5. En l’espèce, la décision refusant la délivrance d’un titre de séjour comporte les considérations de droit et de fait qui en constituent le fondement. Le préfet de la Seine-Saint-Denis fait notamment état des dispositions du code de l’entrée et du séjour des étrangers et du droit d’asile sur lesquelles il se fonde pour considérer que M. A devait se présenter à la préfecture pour déposer sa demande de titre de séjour. Dès lors, le moyen tiré du défaut de motivation doit être écarté.

6. En deuxième lieu, aux termes de l’article R. 431-2 du code de l’entrée et du séjour des étrangers et du droit d’asile : « La demande d’un titre de séjour figurant sur une liste fixée par arrêté du ministre chargé de l’immigration s’effectue au moyen d’un téléservice à compter de la date fixée par le même arrêté.

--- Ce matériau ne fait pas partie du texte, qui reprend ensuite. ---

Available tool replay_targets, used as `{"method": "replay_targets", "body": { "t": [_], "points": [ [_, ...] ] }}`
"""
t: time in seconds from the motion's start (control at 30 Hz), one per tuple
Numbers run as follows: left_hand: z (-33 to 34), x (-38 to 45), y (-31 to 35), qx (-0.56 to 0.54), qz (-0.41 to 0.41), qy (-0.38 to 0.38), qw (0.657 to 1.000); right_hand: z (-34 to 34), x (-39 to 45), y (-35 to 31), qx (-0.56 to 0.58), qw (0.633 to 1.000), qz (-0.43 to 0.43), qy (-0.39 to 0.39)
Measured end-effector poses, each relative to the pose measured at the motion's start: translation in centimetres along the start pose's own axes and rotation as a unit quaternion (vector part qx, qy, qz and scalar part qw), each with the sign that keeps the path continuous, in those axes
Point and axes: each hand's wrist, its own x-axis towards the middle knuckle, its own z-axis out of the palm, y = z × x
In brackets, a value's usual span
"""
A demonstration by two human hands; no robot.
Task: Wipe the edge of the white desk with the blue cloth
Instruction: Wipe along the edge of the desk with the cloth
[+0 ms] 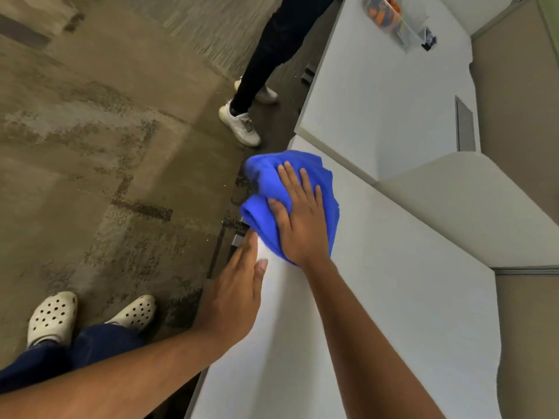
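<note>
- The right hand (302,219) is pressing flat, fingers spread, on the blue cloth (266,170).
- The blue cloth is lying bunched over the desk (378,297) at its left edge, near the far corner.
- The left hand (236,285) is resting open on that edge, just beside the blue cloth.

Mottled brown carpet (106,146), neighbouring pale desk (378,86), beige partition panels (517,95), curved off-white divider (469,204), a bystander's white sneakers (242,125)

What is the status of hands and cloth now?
Right hand flat, pressing crumpled blue cloth at edge of white desk. Left hand open, resting on same edge behind it. Another person's white shoe ahead, apart from cloth.
</note>
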Motion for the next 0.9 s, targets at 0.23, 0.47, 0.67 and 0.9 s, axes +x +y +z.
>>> {"method": "replay_targets", "body": {
  "t": [0.23, 0.47, 0.67, 0.9],
  "points": [
    [0.1, -0.2, 0.0, 0.042, -0.013, -0.004, 0.999, -3.3, 4.5, 7.3, 0.047, 0.994, 0.09, 0.037],
    [-0.1, -0.1, 0.4, 0.014, -0.033, -0.008, 0.999, -0.7, 3.3, -0.2, -0.011, 0.98, 0.19, 0.062],
    [-0.5, -0.1, 0.7, -0.016, -0.019, 0.014, 1.0, 0.7, 1.2, -2.1, -0.042, 0.975, 0.216, 0.043],
    [-0.3, 0.1, 0.8, -0.026, -0.03, -0.001, 0.999, -0.2, 8.2, -2.5, -0.032, 0.973, 0.225, 0.037]
  ]
}}
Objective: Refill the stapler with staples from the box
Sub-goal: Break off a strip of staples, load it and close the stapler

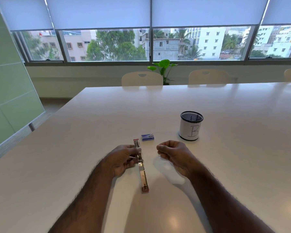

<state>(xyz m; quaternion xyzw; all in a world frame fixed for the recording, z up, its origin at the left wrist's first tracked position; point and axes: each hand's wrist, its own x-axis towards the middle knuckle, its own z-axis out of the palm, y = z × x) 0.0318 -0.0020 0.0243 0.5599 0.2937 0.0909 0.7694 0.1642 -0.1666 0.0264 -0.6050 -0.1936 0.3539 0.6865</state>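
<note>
The stapler lies swung fully open on the white table, a long metal strip with red ends pointing away from me. My left hand grips it at its hinge, fingers wrapped around the far half. My right hand hovers just right of the stapler, fingers loosely curled with the fingertips pinched together; whether they hold anything is too small to tell. A small blue staple box rests just beyond the stapler's far end, between my two hands.
A black mesh pen cup wrapped in white paper marked "B" stands to the right of the box. Cream chairs line the table's far edge under the windows, with a green plant behind them.
</note>
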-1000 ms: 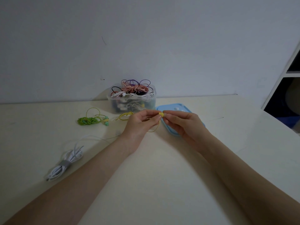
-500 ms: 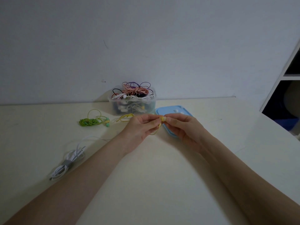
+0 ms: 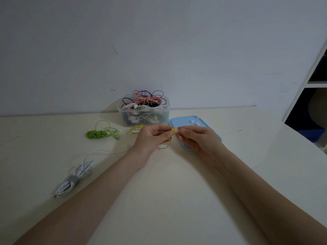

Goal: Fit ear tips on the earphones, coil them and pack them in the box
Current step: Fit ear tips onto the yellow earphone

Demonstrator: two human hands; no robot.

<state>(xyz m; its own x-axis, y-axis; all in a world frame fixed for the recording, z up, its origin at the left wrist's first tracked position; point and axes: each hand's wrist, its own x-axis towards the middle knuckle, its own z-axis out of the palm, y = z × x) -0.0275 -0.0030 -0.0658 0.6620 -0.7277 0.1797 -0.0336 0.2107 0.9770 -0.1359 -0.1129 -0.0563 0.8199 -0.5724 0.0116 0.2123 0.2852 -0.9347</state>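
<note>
Mid-frame: left hand point(image 3: 152, 138) pinching yellow earbud point(image 3: 174, 130) between thumb and fingertips, yellow cable point(image 3: 169, 143) looping down below the fingers. Right hand point(image 3: 196, 138) pinching at the bud's right end, fingers curled; whether an ear tip sits in that pinch, cannot tell. Just behind the right hand: blue lid point(image 3: 177, 121), flat on table point(image 3: 168, 191), small white ear tips point(image 3: 191, 122) lying on it. Above center: clear box point(image 3: 144, 118) piled with tangled earphones, touching the lid's left edge. Left of the hands: green coiled earphones point(image 3: 98, 134). Lower left: white cable bundle point(image 3: 74, 179) with grey tie. Right edge: white shelf unit point(image 3: 311, 82).
</note>
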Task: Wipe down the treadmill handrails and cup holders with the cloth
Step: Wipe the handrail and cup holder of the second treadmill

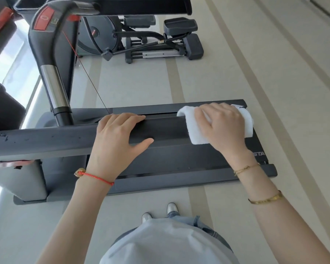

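The right hand (221,126) presses a folded white cloth (196,128) over the black handrail (166,130), fingers apparently curled round it, the left hand (118,134) resting flat-fingered beside it

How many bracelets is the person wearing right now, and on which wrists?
3. A red cord bracelet on the left wrist; a thin gold chain at the right wrist and a gold bangle further up that forearm. None seems hidden.
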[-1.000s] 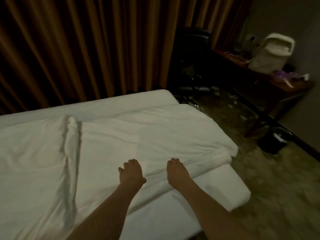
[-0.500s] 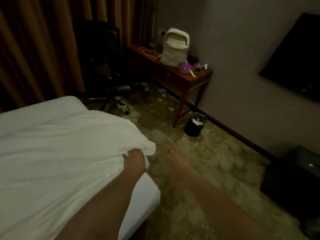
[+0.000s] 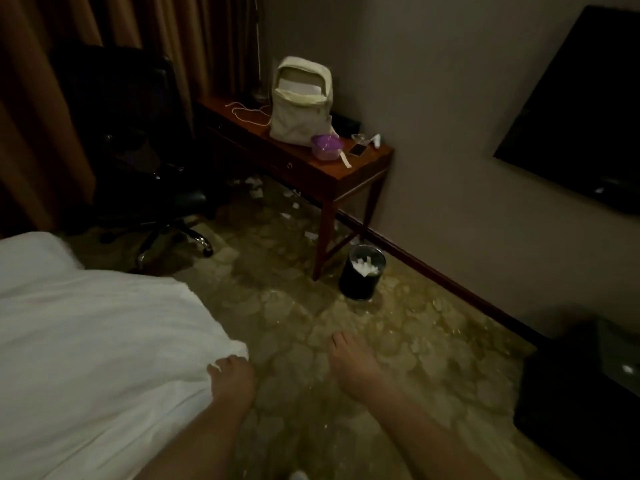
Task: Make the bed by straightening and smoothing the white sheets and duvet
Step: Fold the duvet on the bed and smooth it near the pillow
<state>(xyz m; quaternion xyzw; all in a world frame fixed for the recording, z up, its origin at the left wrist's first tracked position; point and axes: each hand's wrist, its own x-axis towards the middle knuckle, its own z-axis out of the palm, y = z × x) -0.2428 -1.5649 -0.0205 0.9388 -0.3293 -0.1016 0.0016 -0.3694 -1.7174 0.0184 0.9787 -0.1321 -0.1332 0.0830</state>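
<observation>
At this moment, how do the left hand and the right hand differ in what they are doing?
The left hand is closed on the corner of the white duvet; the right hand holds nothing. The left hand sits at the bed's edge; the right hand hangs over the carpet, clear of the bedding, fingers loosely extended. Both are bare and reach forward.

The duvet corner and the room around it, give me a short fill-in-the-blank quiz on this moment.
1. The left hand grips the corner of the white ____.
2. The right hand is open above the ____, holding nothing.
3. The black wastebasket stands by a leg of the wooden ____.
4. The purple container sits beside the cream ____.

Missing words: duvet; carpet; desk; backpack
</observation>
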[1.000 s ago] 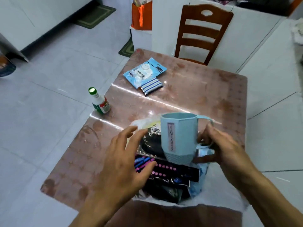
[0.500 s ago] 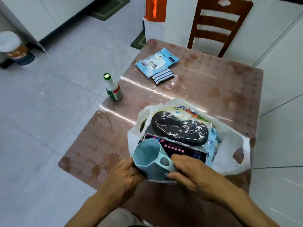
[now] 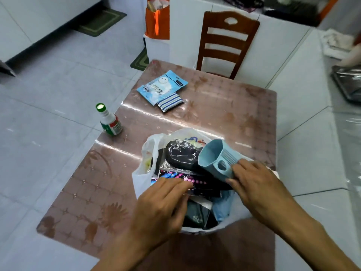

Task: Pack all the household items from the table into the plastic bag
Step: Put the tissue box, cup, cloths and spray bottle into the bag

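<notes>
A white plastic bag (image 3: 144, 153) lies open on the table's near half, stuffed with dark wrapped packets. My right hand (image 3: 252, 178) grips a light blue cup (image 3: 214, 157) by its base and handle, tilted on its side over the bag's right part, mouth facing away to the left. My left hand (image 3: 166, 194) presses flat on a black packet with pink dots (image 3: 203, 181) inside the bag, fingers together. Outside the bag stay a blue sachet pack (image 3: 162, 88), a striped pouch (image 3: 170, 101) and a green-capped bottle (image 3: 110, 122).
The table (image 3: 224, 114) has a glossy pink patterned cover. A wooden chair (image 3: 226, 44) stands at its far edge. An orange bag (image 3: 157, 18) sits on a white box behind. Tiled floor surrounds the table; a dark tray (image 3: 349, 83) lies at right.
The cup has moved from the bag's near left edge to its right side, now held by my right hand alone. My left hand has shifted onto the black packet.
</notes>
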The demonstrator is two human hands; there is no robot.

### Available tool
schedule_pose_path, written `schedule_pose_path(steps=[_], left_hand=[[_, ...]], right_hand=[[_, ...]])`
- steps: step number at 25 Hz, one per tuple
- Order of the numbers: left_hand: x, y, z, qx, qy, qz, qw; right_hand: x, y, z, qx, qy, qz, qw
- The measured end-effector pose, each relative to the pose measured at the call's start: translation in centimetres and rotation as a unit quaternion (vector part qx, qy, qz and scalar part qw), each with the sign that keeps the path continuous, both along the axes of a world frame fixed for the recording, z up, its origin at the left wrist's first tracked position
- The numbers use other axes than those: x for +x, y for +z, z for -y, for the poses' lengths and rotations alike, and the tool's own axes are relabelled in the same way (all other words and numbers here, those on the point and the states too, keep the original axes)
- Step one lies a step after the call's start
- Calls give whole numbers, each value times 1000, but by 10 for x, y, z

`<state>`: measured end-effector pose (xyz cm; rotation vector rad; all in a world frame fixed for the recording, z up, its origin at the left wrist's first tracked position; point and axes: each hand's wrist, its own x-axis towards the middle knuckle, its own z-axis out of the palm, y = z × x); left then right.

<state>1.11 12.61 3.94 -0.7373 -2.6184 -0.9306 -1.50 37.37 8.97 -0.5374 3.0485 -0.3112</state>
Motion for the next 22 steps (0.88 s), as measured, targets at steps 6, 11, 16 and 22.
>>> schedule_pose_path(steps=[6, 11, 16, 22], left_hand=[[-99, 11, -61, -232, -80, 82, 966], [-125, 2, -66, -130, -109, 123, 978], [-145, -3, -75, -83, -199, 84, 973], [-154, -34, -77, -285, -70, 66, 954]], right_hand=[[-27, 7, 14, 131, 23, -4, 991], [-26, 13, -32, -170, -301, 154, 926], [-49, 17, -21, -728, -366, 177, 551], [-33, 18, -18, -765, -292, 202, 538]])
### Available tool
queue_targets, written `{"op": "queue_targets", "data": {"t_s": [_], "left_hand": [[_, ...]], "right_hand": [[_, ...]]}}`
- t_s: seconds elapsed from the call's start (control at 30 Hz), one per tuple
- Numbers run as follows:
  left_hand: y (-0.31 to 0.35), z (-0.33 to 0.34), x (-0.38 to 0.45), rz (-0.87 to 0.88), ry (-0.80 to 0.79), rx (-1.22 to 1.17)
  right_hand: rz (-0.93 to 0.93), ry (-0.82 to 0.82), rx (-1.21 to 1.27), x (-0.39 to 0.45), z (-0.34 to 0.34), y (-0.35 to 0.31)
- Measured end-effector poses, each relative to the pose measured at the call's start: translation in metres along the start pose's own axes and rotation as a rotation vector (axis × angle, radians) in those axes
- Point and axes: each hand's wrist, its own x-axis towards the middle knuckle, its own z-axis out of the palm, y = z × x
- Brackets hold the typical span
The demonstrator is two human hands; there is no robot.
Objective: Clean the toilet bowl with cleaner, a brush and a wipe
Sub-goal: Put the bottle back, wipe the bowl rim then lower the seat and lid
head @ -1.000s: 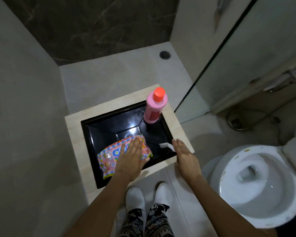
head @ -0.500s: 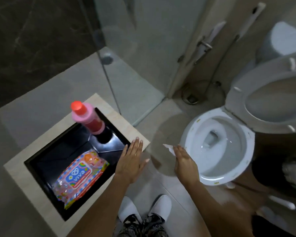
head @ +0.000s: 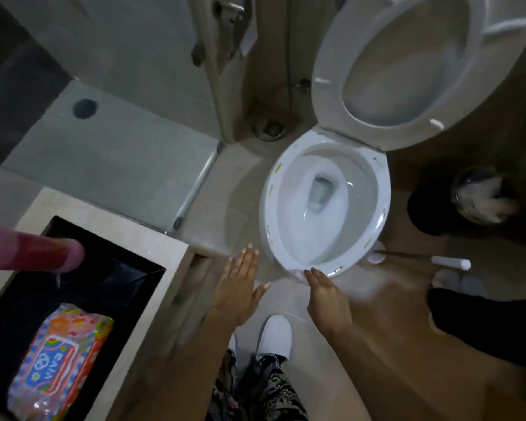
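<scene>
While the right hand [head: 327, 294] pinches a thin white wipe [head: 296, 273] against the near rim of the toilet bowl [head: 325, 202], the wipe should follow the rim's curve under steady pressure, folding over soiled patches. Its grip looks pressed together on the wipe; the left hand [head: 240, 287] hovers spread, holding nothing. Glazed porcelain is smooth, oval, flecked yellow. A glossy wipe packet [head: 58, 363] lies in the black tray [head: 128, 287].

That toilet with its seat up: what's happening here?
A person is cleaning the white toilet bowl. Their right hand holds a small white wipe at the rim's front edge, while the left hand hovers open beside it. The colourful wipes packet and the pink cleaner bottle sit in a black tray on the left.
</scene>
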Motion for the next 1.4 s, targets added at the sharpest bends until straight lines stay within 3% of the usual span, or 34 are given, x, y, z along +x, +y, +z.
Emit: {"op": "queue_targets", "data": {"t_s": [0.23, 0.5, 0.87, 1.2, 1.4], "left_hand": [[0.028, 0.048, 0.048, 0.132, -0.098, 0.036], [0.033, 0.092, 0.095, 0.253, -0.102, 0.127], [0.019, 0.127, 0.11, 0.329, -0.048, 0.088], [0.014, 0.138, 0.116, 0.378, -0.016, 0.038], [0.013, 0.146, 0.12, 0.39, 0.042, 0.106]], "right_hand": [[0.074, -0.082, 0.016, 0.017, 0.031, 0.048], [0.08, 0.18, -0.023, 0.058, 0.083, 0.073], [0.042, 0.144, -0.094, 0.037, 0.154, 0.066], [0.08, 0.135, -0.05, 0.039, 0.162, 0.065], [-0.042, 0.133, -0.042, 0.034, 0.156, 0.083]]}}
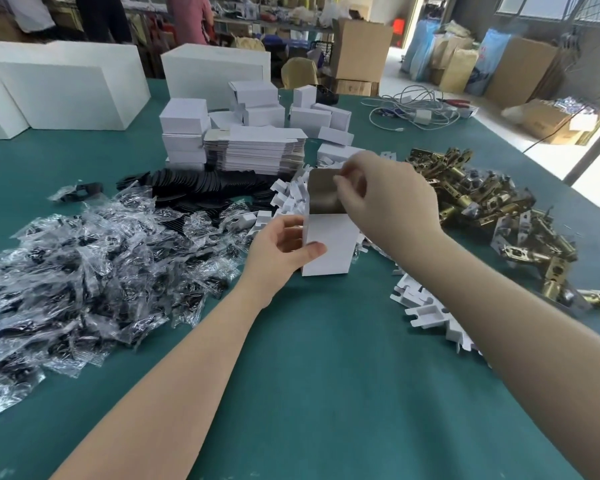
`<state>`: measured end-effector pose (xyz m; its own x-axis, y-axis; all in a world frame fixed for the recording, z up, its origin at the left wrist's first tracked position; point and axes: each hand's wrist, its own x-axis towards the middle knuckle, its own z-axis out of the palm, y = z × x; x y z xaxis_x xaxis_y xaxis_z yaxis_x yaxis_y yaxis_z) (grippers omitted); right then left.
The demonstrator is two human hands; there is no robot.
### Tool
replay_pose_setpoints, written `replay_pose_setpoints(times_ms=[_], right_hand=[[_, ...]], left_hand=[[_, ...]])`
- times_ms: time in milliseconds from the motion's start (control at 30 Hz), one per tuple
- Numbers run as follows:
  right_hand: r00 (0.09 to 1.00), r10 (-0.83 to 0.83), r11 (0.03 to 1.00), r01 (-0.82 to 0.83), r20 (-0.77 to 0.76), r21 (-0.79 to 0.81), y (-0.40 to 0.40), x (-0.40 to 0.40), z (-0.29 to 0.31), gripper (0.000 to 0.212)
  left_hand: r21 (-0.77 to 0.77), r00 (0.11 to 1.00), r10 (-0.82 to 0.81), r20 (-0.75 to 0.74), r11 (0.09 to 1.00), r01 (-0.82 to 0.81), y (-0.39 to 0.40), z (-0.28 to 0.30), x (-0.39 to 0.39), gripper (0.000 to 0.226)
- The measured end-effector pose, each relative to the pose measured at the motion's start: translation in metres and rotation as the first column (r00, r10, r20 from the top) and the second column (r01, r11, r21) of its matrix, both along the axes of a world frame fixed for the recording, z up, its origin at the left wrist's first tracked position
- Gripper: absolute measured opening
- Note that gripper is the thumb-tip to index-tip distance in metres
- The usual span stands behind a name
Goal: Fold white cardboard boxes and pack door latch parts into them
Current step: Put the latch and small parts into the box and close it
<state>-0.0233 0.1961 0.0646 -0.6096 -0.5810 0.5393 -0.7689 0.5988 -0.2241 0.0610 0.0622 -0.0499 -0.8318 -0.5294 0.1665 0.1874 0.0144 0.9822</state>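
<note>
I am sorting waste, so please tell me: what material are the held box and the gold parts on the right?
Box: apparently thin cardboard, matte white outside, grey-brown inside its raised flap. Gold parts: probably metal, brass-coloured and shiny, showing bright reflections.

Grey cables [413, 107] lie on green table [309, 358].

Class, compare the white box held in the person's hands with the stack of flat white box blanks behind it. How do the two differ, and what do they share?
The held box is opened into a standing, upright shape; the stack of flat blanks lies unfolded in layers.
The held box is one piece, gripped by the left hand while the right hand pinches its top flap; the stack holds many pieces and nobody touches it.
The held box shows its grey-brown inner flap; the stack shows mostly white faces.
Both are white cardboard on the green table.
</note>
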Motion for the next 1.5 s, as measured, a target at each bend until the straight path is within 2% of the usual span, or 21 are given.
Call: replay_pose_setpoints(times_ms=[67, 100, 167, 233, 267, 367, 433, 500, 533, 600, 633, 700, 767, 800, 867, 933, 1067, 1233, 1300, 1400, 1500], right_hand=[[0.988, 0.102, 0.936, -0.054, 0.12, -0.348, 0.006, 0.0, -0.019, 0.031], [0.96, 0.172, 0.886, -0.052, 0.223, -0.46, 0.007, 0.001, -0.032, 0.038], [0.835, 0.284, 0.843, 0.018, 0.472, -0.538, 0.006, 0.004, -0.058, 0.055], [0.69, 0.371, 0.826, 0.06, 0.622, -0.56, 0.004, 0.008, -0.084, 0.065], [0.652, 0.398, 0.813, 0.075, 0.645, -0.577, 0.003, 0.01, -0.094, 0.062], [0.62, 0.456, 0.783, 0.063, 0.639, -0.619, 0.007, 0.006, -0.112, 0.045], [0.588, 0.499, 0.778, 0.019, 0.637, -0.627, 0.01, 0.001, -0.117, 0.045], [0.591, 0.498, 0.796, -0.019, 0.635, -0.606, 0.012, -0.002, -0.12, 0.047], [0.61, 0.484, 0.806, -0.032, 0.628, -0.591, 0.012, -0.003, -0.12, 0.047], [0.638, 0.457, 0.822, -0.037, 0.619, -0.568, 0.011, -0.003, -0.12, 0.046], [0.636, 0.455, 0.823, -0.033, 0.623, -0.567, 0.01, -0.003, -0.121, 0.045], [0.628, 0.464, 0.819, -0.036, 0.624, -0.573, 0.009, -0.003, -0.121, 0.046], [0.637, 0.454, 0.827, -0.041, 0.623, -0.561, 0.009, -0.002, -0.121, 0.046], [0.64, 0.449, 0.83, -0.04, 0.624, -0.557, 0.009, -0.002, -0.119, 0.046], [0.639, 0.444, 0.831, -0.033, 0.628, -0.555, 0.009, -0.002, -0.119, 0.047], [0.643, 0.439, 0.835, -0.033, 0.628, -0.55, 0.009, -0.001, -0.119, 0.047], [0.641, 0.435, 0.835, -0.024, 0.633, -0.55, 0.009, -0.002, -0.12, 0.047], [0.629, 0.434, 0.838, -0.019, 0.645, -0.545, 0.008, -0.004, -0.122, 0.051], [0.631, 0.43, 0.84, -0.016, 0.646, -0.543, 0.008, -0.004, -0.123, 0.052], [0.626, 0.429, 0.841, -0.013, 0.651, -0.542, 0.007, -0.005, -0.123, 0.052], [0.621, 0.433, 0.838, -0.011, 0.653, -0.545, 0.007, -0.006, -0.124, 0.051]], left_hand=[[-0.008, 1.0, 0.017, 0.013, 1.0, -0.016, 0.0, 0.001, 0.0, 0.041], [-0.022, 1.0, 0.026, 0.015, 0.999, -0.025, 0.001, 0.002, 0.001, 0.041], [-0.051, 0.999, 0.041, 0.015, 0.998, -0.04, 0.003, 0.003, 0.002, 0.041], [-0.065, 0.999, 0.041, 0.019, 0.997, -0.04, 0.007, 0.005, 0.004, 0.04], [-0.074, 0.999, 0.03, 0.03, 0.997, -0.028, 0.007, 0.006, 0.006, 0.041], [-0.094, 0.992, -0.088, 0.092, 0.991, 0.097, 0.009, 0.017, 0.012, 0.055], [-0.041, 0.992, -0.119, 0.048, 0.992, 0.121, 0.004, 0.033, 0.015, 0.062], [-0.037, 1.0, 0.029, 0.01, 0.999, -0.029, -0.012, 0.055, 0.013, 0.054], [-0.08, 0.989, 0.141, 0.042, 0.987, -0.138, -0.025, 0.068, 0.011, 0.048], [-0.259, 0.931, 0.338, 0.135, 0.919, -0.296, -0.055, 0.09, 0.007, 0.037], [-0.387, 0.892, 0.411, 0.191, 0.866, -0.316, -0.071, 0.097, 0.006, 0.033], [-0.672, 0.788, 0.524, 0.323, 0.713, -0.199, -0.101, 0.102, 0.005, 0.035], [-0.853, 0.642, 0.633, 0.434, 0.519, 0.065, -0.126, 0.097, 0.009, 0.033], [-0.874, 0.549, 0.688, 0.475, 0.444, 0.199, -0.135, 0.093, 0.012, 0.032], [-0.832, 0.364, 0.769, 0.525, 0.373, 0.412, -0.148, 0.085, 0.018, 0.031], [-0.791, 0.281, 0.807, 0.52, 0.332, 0.513, -0.154, 0.078, 0.021, 0.032], [-0.812, 0.311, 0.856, 0.413, 0.191, 0.552, -0.157, 0.068, 0.022, 0.024], [-0.835, 0.372, 0.845, 0.384, 0.146, 0.531, -0.162, 0.065, 0.023, 0.027], [-0.817, 0.373, 0.824, 0.426, 0.174, 0.55, -0.166, 0.065, 0.021, 0.039], [-0.743, 0.297, 0.791, 0.534, 0.272, 0.612, -0.171, 0.066, 0.015, 0.055], [-0.678, 0.247, 0.775, 0.581, 0.293, 0.674, -0.174, 0.067, 0.011, 0.071]])
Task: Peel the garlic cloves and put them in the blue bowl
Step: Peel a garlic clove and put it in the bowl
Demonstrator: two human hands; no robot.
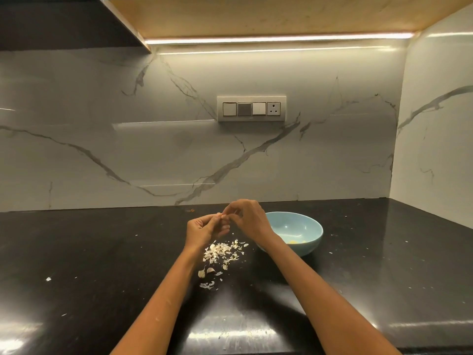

Les catégories de titres de séjour désignées par arrêté figurent en annexe 9 du présent code. / Les personnes qui ne sont pas en mesure d’effectuer elles-mêmes le dépôt en ligne de leur demande bénéficient d’un accueil et d’un accompagnement leur permettant d’accomplir cette formalité. Le ministre chargé de l’immigration fixe les modalités de cet accueil et de cet accompagnement. » Aux termes de l’article R. 431-3 du même code : « La demande de titre de séjour ne figurant pas dans la liste mentionnée à l’article R. 431-2, est effectuée à Paris, à la préfecture de police et, dans les autres départements, à la préfecture ou à la sous-préfecture. / Le préfet peut également prescrire que les demandes de titre de séjour appartenant aux catégories qu’il détermine soient adressées par voie postale. » L’article 1er de l’arrêté du 27 avril 2021 susvisé et codifié à l’annexe 9 au code de l’entrée et du séjour des étrangers et du droit d’asile n’inclut pas, dans la liste des catégories de titres de séjour dont la demande s’effectue au moyen d’un téléservice, celles relatives à l’admission exceptionnelle au séjour prévue par l’article L. 435-1 de ce code ou à la vie privée et familiale prévue par l’article L. 423-23 du même code.

7. D’une part, il ressort des dispositions précitées que les demandes de délivrance d’une carte de séjour temporaire au titre de l’admission exceptionnelle ou de la vie privée et familiale ne s’opèrent pas au moyen d’un téléservice mais doivent s’effectuer à la préfecture, étant précisé que le préfet de la Seine-Saint-Denis n’a déterminé aucune catégorie de titre de séjour pouvant lui être adressée par voie postale. À cet égard, le requérant ne saurait induire d’un changement rédactionnel, par rapport aux anciennes dispositions du code de l’entrée et du séjour des étrangers et du droit d’asile, de cette règle de présentation d’une demande de titre à la préfecture que la présence personnelle de l’étranger n’y serait plus obligatoire et qu’il pouvait ainsi déposer sa demande de titre par voie postale dans l’attente d’une éventuelle convocation en préfecture.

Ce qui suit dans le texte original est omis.